● **EXERCISE PROMPT**:
In the data, find each line where the word "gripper" appears and list that line.
++++++++
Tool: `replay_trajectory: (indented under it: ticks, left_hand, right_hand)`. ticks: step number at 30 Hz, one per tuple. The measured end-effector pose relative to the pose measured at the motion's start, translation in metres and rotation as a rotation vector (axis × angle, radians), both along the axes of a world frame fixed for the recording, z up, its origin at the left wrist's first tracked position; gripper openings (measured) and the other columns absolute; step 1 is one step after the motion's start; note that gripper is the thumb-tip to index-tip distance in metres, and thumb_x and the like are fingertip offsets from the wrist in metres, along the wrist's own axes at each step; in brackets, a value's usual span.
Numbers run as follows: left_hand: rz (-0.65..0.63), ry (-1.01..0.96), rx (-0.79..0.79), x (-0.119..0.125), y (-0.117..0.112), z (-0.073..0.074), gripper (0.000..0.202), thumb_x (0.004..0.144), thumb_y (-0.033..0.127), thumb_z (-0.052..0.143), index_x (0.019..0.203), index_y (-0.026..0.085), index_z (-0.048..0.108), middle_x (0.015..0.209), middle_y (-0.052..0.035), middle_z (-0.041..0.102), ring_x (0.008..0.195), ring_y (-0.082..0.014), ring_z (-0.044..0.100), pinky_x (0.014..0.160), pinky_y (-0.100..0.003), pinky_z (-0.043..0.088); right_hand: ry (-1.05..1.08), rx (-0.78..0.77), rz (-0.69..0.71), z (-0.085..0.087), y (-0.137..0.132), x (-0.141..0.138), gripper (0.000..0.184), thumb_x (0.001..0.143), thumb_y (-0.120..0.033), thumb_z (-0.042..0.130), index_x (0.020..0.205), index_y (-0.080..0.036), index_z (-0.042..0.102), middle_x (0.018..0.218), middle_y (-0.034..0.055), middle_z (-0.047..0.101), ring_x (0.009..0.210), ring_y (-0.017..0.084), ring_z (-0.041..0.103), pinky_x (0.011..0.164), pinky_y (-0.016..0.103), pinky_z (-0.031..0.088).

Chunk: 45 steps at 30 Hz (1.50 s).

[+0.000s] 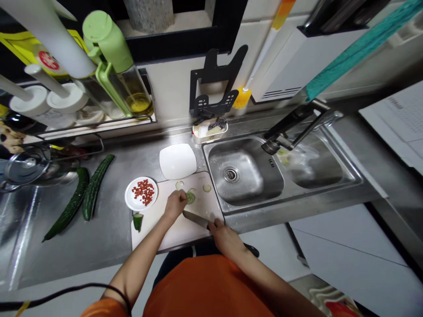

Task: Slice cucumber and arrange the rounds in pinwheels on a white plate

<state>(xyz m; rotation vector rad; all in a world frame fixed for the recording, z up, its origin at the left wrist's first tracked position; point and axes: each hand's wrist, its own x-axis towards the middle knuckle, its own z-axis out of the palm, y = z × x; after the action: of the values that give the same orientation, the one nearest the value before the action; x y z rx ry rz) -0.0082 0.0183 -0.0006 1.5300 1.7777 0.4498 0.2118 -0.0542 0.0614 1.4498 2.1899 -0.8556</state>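
Observation:
My right hand (pixel 226 237) grips a kitchen knife (pixel 195 219) by its handle, the blade lying low over the white cutting board (pixel 165 235) and pointing left. At the board's middle my left hand (pixel 176 205) is closed, fingertips pinched at a small bunch of thin cucumber slices (pixel 191 197); the fingers partly hide what they hold. Two pale round slices lie apart, one beyond my left hand and another slice (pixel 206 188) near the board's right side. A cut cucumber chunk (pixel 138 221) rests at the board's left edge.
A white plate of chopped red pieces (pixel 129 203) overlaps the board's left corner. Behind the board sits a square white plate (pixel 177 161). Two whole cucumbers (pixel 96 187) lie left. To the right are a double sink (pixel 246 169) and a black faucet (pixel 287 125).

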Motion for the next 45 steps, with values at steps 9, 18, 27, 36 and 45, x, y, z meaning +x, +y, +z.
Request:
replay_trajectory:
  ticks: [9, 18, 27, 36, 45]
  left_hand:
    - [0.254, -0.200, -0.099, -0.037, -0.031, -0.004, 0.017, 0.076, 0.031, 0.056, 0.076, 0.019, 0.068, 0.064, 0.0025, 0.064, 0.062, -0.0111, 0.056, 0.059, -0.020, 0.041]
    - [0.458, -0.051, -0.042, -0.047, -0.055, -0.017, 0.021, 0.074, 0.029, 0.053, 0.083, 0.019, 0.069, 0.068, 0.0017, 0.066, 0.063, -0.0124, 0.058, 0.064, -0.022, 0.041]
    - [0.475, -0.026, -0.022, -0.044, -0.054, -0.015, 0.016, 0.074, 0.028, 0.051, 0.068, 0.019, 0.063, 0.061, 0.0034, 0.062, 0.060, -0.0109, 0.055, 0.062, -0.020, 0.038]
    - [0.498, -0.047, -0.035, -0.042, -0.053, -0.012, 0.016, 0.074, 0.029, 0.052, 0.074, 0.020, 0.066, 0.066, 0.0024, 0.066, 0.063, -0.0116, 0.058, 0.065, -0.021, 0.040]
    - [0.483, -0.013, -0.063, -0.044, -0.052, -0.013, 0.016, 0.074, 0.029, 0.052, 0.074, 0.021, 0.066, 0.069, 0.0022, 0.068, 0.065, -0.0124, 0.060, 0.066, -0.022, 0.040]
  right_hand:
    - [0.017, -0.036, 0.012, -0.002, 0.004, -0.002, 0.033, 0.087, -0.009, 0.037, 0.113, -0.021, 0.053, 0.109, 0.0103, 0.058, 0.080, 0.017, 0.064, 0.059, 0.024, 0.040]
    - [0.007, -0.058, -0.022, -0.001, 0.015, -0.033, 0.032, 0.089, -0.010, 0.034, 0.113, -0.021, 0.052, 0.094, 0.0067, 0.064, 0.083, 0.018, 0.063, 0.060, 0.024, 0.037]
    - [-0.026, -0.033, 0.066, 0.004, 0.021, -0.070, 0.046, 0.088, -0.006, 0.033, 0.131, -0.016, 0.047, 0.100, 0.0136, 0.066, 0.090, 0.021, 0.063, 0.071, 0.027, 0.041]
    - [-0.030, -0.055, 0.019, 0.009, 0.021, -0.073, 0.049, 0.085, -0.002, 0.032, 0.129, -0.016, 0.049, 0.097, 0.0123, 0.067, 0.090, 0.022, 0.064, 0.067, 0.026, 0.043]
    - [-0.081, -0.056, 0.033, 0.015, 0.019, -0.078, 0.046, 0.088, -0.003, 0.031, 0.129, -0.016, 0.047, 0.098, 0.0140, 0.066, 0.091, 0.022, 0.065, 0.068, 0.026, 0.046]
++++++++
● **ANSWER BOX**:
Tool: `replay_trajectory: (indented under it: ticks, left_hand, right_hand)`. ticks: step number at 30 Hz, one per tuple. The measured end-effector pose relative to the pose measured at the motion's start, translation in metres and rotation as a rotation vector (axis × angle, radians), both along the axes of a world frame fixed for the recording, z up, its origin at the left wrist's first tracked position; gripper openings (measured) and the other columns absolute; step 1 is one step after the motion's start; note that gripper is the thumb-tip to index-tip distance in metres, and thumb_x and the like are fingertip offsets from the wrist in metres, along the wrist's own axes at each step; in brackets, a value's usual span.
Numbers run as follows: left_hand: rz (-0.65..0.63), ry (-1.01..0.96), rx (-0.79..0.79), x (-0.119..0.125), y (-0.117..0.112), z (-0.073..0.074), gripper (0.000..0.202), thumb_x (0.004..0.144), thumb_y (-0.033..0.127), thumb_z (-0.052..0.143), index_x (0.019..0.203), index_y (-0.026..0.085), index_z (-0.048..0.108), middle_x (0.015..0.209), middle_y (-0.052..0.035), middle_z (-0.041..0.102), ring_x (0.008..0.195), ring_y (-0.082..0.014), ring_z (-0.044..0.100), pinky_x (0.014..0.160), pinky_y (-0.100..0.003), pinky_z (-0.043..0.088); right_hand: ry (-1.05..1.08), rx (-0.78..0.77), rz (-0.69..0.71), z (-0.085..0.087), y (-0.137..0.132), x (-0.141..0.138), gripper (0.000..0.184), thumb_x (0.001..0.143), thumb_y (-0.120..0.033), thumb_z (-0.042..0.130), index_x (0.020..0.205), index_y (-0.080..0.036), index_z (-0.042..0.102), middle_x (0.018..0.218), middle_y (-0.034..0.055), middle_z (-0.047..0.101), ring_x (0.009..0.210), ring_y (-0.017..0.084), ring_z (-0.041..0.103), pinky_x (0.011..0.164), pinky_y (-0.016..0.103), pinky_z (-0.031..0.088).

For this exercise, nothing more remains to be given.